Il pleura ! Il pleura !… Puis tout haut il dit :

— Viens, Cartouche !…

Et il s’enfonça dans la nuit, allant de gouttière en gouttière, grimpant de toit en toit, glissant du haut des murs avec une sûreté, une aisance, un équilibre de somnambule…

. . . . . . . . . . . . . . . . . . . .

Et maintenant, quel est cet homme qui, le front bas et le dos courbé, les mains dans les poches, erre comme un malheureux dans le vent qui passe, sous la pluie qui tombe, le long, tout le long de la voie ? Il suit la route qui longe la voie du chemin de fer ; c’est une route droite, bordée de petits arbres malingres, plumeaux naturels et chétifs, tristes ornements de la route départementale, le long de la voie du chemin de fer. D’où vient cet homme qui a les mains dans les poches, ou plutôt cette ombre d’homme, cette triste ombre d’homme ? La plaine s’étend à droite et à gauche, sans une ondulation, sans le renflement d’une colline, sans le creux d’une rivière. Il est de toute utilité, pour ce qui va suivre, de se rappeler les détails du paysage. Ces détails, du reste, sont visibles, car ceci n’est point une scène de nuit, mais bien une scène de plein jour. Sur la voie, toute droite, à côté de la route, passent de temps à autre des trains, des trains omnibus, des trains rapides, des trains de marchandises. Pendant qu’ils passent la voie ronfle, puis elle se tait et l’on entend alors, dans le vent, le ting-ting-ting-ting de la sonnette des disques de la petite gare prochaine. Mais quelle petite gare ? Il y en a une en avant ; il y en a une en arrière. Les deux petites gares sont espacées de cinq kilomètres — et encore, il faudrait mesurer. Entre les deux petites gares, il y a la voie droite, la double voie, bien entendu, pour les trains qui montent et pour les trains qui descendent. Ces deux gares sont rejointes donc par un quadruple trait de rails posés sur la plaine. Entre les deux gares, il n’y a aucun travail d’art, aucun viaduc, aucun tunnel, aucun pont, pas même un passage à niveau. Mon Dieu ! j’insiste. Oui, c’est à cause de l’étrange attitude d’un train qui fait du cent dix à l’heure. Si je n’avais pas insisté sur tous les détails de l’étrange attitude d’un petit chat violet, on eût pu me dire que je me plaisais à créer du fantastique. Or, je hais le fantastique, et si je me suis résolu à publier les papiers, mémoires et documents qui se trouvaient dans le coffret en bois des îles, c’est bien après avoir acquis cette certitude que tout le fantastique apparent de l’aventure de Théophraste s’expliquait naturellement avec un peu d’intelligence et de flair.

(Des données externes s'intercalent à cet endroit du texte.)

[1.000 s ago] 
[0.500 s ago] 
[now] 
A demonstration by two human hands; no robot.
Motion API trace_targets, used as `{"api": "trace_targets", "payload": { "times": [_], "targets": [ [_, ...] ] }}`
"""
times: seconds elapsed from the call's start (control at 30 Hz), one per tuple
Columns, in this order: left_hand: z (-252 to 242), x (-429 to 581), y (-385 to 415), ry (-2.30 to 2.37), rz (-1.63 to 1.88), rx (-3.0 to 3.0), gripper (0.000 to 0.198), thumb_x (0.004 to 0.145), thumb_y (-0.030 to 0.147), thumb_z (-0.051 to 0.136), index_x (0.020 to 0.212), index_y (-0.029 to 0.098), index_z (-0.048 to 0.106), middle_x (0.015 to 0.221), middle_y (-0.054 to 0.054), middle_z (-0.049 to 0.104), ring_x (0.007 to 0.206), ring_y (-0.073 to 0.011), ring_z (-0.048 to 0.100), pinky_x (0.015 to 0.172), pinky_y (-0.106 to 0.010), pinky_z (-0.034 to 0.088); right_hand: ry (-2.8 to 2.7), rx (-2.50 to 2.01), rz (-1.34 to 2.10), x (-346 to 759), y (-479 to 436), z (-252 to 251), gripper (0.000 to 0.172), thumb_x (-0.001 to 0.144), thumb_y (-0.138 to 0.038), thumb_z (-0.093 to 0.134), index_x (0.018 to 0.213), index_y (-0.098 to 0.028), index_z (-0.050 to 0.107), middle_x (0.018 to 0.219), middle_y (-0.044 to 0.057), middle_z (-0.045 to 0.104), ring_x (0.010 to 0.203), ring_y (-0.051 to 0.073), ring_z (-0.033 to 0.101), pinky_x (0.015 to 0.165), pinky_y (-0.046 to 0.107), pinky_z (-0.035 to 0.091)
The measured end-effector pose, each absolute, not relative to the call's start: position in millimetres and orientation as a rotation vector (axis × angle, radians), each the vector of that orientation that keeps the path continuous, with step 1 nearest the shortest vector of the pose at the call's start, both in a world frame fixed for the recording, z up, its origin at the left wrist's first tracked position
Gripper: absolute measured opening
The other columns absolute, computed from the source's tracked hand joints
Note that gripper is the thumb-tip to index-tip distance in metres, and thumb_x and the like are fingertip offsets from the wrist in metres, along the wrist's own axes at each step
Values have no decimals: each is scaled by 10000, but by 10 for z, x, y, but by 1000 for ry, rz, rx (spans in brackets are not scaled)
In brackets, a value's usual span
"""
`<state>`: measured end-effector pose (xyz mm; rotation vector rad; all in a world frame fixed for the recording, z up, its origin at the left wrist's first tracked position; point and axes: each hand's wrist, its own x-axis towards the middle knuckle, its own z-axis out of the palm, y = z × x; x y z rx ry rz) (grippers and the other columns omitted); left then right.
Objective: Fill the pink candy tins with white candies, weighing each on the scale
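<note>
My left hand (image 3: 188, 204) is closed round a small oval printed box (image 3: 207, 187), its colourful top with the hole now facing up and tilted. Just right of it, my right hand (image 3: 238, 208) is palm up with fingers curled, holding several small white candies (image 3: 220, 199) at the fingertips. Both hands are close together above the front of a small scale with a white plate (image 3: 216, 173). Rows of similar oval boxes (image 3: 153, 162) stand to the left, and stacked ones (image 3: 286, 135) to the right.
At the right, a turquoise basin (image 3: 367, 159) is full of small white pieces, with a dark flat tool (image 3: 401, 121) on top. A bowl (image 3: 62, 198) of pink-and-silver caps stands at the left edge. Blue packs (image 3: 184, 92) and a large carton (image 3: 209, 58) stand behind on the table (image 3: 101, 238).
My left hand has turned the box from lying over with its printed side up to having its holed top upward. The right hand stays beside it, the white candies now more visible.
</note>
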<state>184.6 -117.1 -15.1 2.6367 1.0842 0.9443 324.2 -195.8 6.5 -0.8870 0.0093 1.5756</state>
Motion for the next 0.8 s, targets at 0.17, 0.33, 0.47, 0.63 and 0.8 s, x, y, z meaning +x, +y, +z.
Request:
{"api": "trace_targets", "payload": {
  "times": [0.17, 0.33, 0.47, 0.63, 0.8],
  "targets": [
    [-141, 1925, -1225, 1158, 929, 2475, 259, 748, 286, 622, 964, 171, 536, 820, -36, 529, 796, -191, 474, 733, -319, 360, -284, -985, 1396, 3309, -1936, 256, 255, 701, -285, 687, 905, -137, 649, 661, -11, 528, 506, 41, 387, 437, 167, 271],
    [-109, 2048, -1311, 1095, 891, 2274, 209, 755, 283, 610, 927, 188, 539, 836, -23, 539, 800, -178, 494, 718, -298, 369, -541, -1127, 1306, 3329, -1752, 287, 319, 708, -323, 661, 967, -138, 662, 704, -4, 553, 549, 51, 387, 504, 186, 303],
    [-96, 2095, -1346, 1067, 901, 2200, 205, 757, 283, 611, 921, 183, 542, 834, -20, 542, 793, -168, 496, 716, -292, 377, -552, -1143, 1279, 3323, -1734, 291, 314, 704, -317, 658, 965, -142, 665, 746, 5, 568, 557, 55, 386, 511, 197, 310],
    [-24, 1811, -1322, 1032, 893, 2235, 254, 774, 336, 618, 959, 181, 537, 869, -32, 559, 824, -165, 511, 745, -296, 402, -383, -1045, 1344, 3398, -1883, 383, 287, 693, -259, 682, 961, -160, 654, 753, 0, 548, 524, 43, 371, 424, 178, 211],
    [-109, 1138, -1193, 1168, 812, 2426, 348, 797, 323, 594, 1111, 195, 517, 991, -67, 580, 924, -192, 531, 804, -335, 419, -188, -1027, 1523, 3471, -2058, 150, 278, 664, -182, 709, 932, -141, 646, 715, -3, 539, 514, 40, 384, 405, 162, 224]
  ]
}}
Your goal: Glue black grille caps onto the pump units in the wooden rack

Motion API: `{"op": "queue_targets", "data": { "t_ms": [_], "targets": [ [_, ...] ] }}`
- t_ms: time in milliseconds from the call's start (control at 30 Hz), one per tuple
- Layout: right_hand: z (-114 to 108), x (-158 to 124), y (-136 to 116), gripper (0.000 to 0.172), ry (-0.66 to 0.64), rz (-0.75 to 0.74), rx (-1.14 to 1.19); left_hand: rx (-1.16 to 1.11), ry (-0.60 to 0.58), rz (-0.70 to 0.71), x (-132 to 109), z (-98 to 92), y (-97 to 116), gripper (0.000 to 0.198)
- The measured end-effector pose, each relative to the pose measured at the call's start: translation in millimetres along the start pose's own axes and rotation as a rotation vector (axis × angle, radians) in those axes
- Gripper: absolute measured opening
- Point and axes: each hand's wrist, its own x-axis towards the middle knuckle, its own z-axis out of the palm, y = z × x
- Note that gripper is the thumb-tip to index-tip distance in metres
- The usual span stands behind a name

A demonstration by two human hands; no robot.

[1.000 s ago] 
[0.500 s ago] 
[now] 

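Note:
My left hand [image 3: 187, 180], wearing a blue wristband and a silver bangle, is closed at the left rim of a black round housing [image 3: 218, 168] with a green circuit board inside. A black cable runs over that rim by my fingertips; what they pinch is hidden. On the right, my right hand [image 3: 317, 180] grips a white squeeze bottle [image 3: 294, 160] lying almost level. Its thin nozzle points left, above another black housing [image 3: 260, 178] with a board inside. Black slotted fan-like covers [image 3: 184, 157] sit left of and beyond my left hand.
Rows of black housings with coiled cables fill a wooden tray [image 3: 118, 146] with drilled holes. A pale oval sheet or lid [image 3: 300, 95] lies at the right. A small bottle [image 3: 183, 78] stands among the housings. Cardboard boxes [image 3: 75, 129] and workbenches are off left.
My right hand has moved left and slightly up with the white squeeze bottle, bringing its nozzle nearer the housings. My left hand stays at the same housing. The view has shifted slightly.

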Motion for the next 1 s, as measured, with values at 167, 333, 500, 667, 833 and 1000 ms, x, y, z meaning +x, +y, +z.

J’ai dit : « D’où venait la triste ombre d’homme ? » Je ne m’appesantirai point sur des effets littéraires, surtout maintenant que nous connaissons la route et la voie toute droite, posée sur la plaine, du chemin de fer… Un ballast d’une régularité incomparable…

La triste ombre d’homme, c’est Théophraste. Il a résolu de fuir, de fuir n’importe où — loin de sa femme — le pauvre cher malheureux héroïque homme ! — Après une nuit passée de gouttière en gouttière, ne sachant où diriger sa course, ne le voulant du reste pas, il est entré dans une gare — quelle gare ? le saura-t-on jamais ? — et, sans billet, est monté dans un train et, sans billet, quelque part, est descendu du train et est sorti d’une autre gare. Il arrive, certes ! combien de fois que le contrôle des gares est mal fait, à cause du grand nombre des voyageurs ou pour toute autre cause…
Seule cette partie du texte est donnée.